* TASK PROMPT *
Would you restate the entries below exactly, keeping every line?

* DATA *
[Start of Attachment]
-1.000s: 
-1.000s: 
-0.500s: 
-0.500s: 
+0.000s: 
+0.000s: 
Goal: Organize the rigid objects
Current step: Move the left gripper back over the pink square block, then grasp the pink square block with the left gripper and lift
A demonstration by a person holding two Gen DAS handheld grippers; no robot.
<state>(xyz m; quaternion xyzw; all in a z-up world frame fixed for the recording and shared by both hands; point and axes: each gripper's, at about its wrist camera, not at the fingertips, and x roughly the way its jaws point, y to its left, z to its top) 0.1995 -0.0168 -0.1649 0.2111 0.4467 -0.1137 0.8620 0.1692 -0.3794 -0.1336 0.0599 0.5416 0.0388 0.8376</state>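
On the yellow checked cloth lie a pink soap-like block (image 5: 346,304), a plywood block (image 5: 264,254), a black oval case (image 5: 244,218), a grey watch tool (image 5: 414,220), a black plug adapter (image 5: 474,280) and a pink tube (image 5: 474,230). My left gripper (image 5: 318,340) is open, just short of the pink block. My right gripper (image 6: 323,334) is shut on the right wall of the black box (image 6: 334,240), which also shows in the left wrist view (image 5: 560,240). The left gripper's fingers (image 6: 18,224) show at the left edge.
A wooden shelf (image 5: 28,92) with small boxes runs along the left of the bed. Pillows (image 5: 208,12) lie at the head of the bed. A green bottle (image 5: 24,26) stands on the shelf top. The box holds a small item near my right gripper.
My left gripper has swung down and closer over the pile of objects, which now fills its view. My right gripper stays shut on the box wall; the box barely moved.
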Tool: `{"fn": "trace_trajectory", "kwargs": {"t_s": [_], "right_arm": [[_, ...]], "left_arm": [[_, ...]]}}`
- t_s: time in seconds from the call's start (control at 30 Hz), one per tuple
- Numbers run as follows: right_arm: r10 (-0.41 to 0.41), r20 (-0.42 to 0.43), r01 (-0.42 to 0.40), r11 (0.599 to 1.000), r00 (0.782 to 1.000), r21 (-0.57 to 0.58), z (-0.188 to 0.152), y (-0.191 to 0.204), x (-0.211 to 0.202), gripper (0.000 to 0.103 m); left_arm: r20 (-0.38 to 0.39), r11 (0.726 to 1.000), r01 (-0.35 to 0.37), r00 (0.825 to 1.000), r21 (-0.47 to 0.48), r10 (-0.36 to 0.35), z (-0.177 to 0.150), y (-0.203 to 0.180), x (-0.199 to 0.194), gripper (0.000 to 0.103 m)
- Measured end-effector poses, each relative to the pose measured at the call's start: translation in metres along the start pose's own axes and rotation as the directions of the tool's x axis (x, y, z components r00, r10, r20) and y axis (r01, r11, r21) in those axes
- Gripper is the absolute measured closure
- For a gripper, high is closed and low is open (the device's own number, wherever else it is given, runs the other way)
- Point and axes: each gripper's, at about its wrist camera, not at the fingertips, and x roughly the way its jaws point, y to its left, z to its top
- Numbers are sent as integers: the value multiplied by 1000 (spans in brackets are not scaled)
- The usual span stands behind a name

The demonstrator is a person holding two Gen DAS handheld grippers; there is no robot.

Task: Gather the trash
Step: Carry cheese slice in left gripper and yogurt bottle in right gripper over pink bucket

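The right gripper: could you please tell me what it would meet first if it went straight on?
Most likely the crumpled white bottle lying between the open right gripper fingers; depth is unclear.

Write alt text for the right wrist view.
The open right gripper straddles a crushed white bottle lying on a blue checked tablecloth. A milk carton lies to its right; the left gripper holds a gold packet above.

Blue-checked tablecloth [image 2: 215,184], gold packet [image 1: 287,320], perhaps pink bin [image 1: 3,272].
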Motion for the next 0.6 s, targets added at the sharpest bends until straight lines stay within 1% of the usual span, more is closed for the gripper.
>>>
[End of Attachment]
* RESULT OF THIS EXERCISE *
-1.000s: 
-1.000s: 
-0.500s: 
-0.500s: 
+0.000s: 
+0.000s: 
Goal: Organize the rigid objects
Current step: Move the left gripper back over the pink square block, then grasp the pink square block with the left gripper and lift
A demonstration by a person holding two Gen DAS handheld grippers; no robot.
<state>(xyz m; quaternion xyzw; all in a z-up world frame fixed for the recording and shared by both hands; point and axes: each gripper's, at about its wrist camera, not at the fingertips, and x roughly the way its jaws point, y to its left, z to its top) 0.1995 -0.0168 -0.1649 0.2111 0.4467 -0.1137 0.8620 0.1692 -0.3794 -0.1336 0.0599 0.5416 0.0388 0.8376</state>
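On the yellow checked cloth lie a pink soap-like block (image 5: 346,304), a plywood block (image 5: 264,254), a black oval case (image 5: 244,218), a grey watch tool (image 5: 414,220), a black plug adapter (image 5: 474,280) and a pink tube (image 5: 474,230). My left gripper (image 5: 318,340) is open, just short of the pink block. My right gripper (image 6: 323,334) is shut on the right wall of the black box (image 6: 334,240), which also shows in the left wrist view (image 5: 560,240). The left gripper's fingers (image 6: 18,224) show at the left edge.
A wooden shelf (image 5: 28,92) with small boxes runs along the left of the bed. Pillows (image 5: 208,12) lie at the head of the bed. A green bottle (image 5: 24,26) stands on the shelf top. The box holds a small item near my right gripper.
My left gripper has swung down and closer over the pile of objects, which now fills its view. My right gripper stays shut on the box wall; the box barely moved.
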Tool: `{"fn": "trace_trajectory", "kwargs": {"t_s": [_], "right_arm": [[_, ...]], "left_arm": [[_, ...]]}}`
- t_s: time in seconds from the call's start (control at 30 Hz), one per tuple
- Numbers run as follows: right_arm: r10 (-0.41 to 0.41), r20 (-0.42 to 0.43), r01 (-0.42 to 0.40), r11 (0.599 to 1.000), r00 (0.782 to 1.000), r21 (-0.57 to 0.58), z (-0.188 to 0.152), y (-0.191 to 0.204), x (-0.211 to 0.202), gripper (0.000 to 0.103 m); left_arm: r20 (-0.38 to 0.39), r11 (0.726 to 1.000), r01 (-0.35 to 0.37), r00 (0.825 to 1.000), r21 (-0.47 to 0.48), r10 (-0.36 to 0.35), z (-0.177 to 0.150), y (-0.203 to 0.180), x (-0.199 to 0.194), gripper (0.000 to 0.103 m)
- Measured end-effector poses, each relative to the pose measured at the call's start: translation in metres along the start pose's own axes and rotation as the directions of the tool's x axis (x, y, z components r00, r10, r20) and y axis (r01, r11, r21) in those axes
- Gripper is the absolute measured closure
- For a gripper, high is closed and low is open (the device's own number, wherever else it is given, runs the other way)
- Point and axes: each gripper's, at about its wrist camera, not at the fingertips, and x roughly the way its jaws point, y to its left, z to its top
- Numbers are sent as integers: the value multiplied by 1000 (spans in brackets are not scaled)
- The usual span stands behind a name

The demonstrator is a person holding two Gen DAS handheld grippers; there is no robot.

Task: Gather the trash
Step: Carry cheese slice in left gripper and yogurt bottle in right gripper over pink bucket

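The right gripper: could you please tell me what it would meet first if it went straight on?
Most likely the crumpled white bottle lying between the open right gripper fingers; depth is unclear.

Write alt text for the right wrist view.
The open right gripper straddles a crushed white bottle lying on a blue checked tablecloth. A milk carton lies to its right; the left gripper holds a gold packet above.

Blue-checked tablecloth [image 2: 215,184], gold packet [image 1: 287,320], perhaps pink bin [image 1: 3,272].
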Motion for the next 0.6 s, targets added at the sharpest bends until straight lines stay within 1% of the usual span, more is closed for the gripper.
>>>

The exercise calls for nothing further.